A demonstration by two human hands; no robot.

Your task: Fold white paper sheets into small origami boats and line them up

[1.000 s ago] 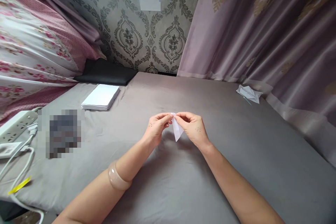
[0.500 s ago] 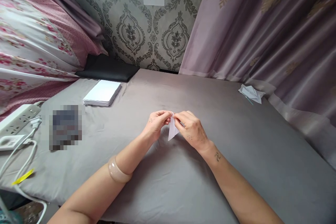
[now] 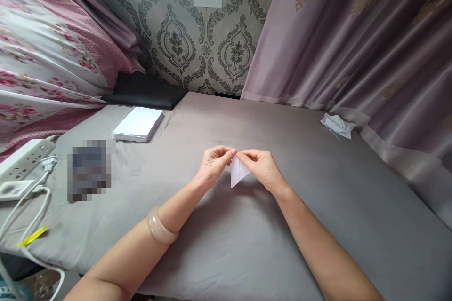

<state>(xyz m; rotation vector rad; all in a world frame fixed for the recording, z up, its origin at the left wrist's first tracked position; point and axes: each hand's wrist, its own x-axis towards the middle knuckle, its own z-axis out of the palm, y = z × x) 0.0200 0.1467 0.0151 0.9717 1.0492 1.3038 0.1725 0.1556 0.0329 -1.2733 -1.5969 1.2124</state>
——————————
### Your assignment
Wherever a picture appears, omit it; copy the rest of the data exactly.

### Solution to the exercise
A demonstration by two human hands; no robot.

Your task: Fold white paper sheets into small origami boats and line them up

[1.000 s ago] 
[0.500 s ago] 
[now] 

<state>(xyz m; rotation vector rad; all in a world frame fixed for the recording, z up, its origin at the left wrist's first tracked position; point and axes: each hand's wrist, its own x-axis towards the middle knuckle, its own z-axis out of the palm, y = z × x) 0.0200 0.1467 0.0151 0.9717 1.0492 1.3038 0.1725 0.1556 0.0329 -1.2733 -1.5969 1.2124</state>

The exercise concludes with this answer.